Steelers News

Stephon Tuitt Wants To Duplicate Predecessors’ D-Line Success

Pittsburgh Steelers defensive end Stephon Tuitt doesn’t see himself as a guy who has it all. Rather, he sees himself as a guy who is on his way to having it all. It will start, of course, with a likely payday, as his agent and the team are expected to work out a long-term contract extension as he head into the last year on his rookie contract.

While he told reporters last week that he doesn’t really care all that much about the negotiations and that he doesn’t “really talk to my agent much”, he understands what is potentially on the horizon for his long-term financial future. He would have to be a fool not to.
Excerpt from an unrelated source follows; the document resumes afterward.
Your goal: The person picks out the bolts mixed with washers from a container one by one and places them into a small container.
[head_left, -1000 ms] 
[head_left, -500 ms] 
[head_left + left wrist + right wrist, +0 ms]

But it’s not just financial stability that he’s after. He wants to be the best defensive lineman in the league. He also told reporters that he feels that he is “probably a couple of steps away” from being exactly that, as well as from many more sacks that he could have after registering four in 2016.

But it’s not just money, nor personal excellence, that he is looking to achieve during his time in the NFL. He is also looking for collective greatness, from his position group, and from his team as a whole. And he doesn’t have to look far to find the inspiration.

I talk to the older guys like Casey Hampton, Aaron Smith, and Brett Keisel”, he said during OTAs last week, according to Jeremy Fowler of ESPN. Hampton, Smith, and Keisel are names that should be well-known to followers of this site, as they were the core of the Steelers’ defensive line in some of their best years from the mid-00s to the early 10s.

Hampton and Smith, of course, were in place earlier, with Keisel’s emergence as a starter coming a bit later, but he was the starter during the 2008 Super Bowl run, and he ultimately developed into a Pro-Bowl player.

The former seventh-round pick was still with the team when the Steelers drafted Tuitt in 2014, but he was on his way out. He had by then become a rotational player, and he suffered a career-ending triceps tear toward the end of the year. But his being there was enough for Tuitt to taste what Keisel was able to achieve in his career.

“I want to experience that feeling here”, he said of what his predecessors accomplished. “I want to know what that’s like, and I’m glad I have one more year to try to do that with them”. He says one more year, of course, but both he and the team are hoping that that becomes at least five or six more.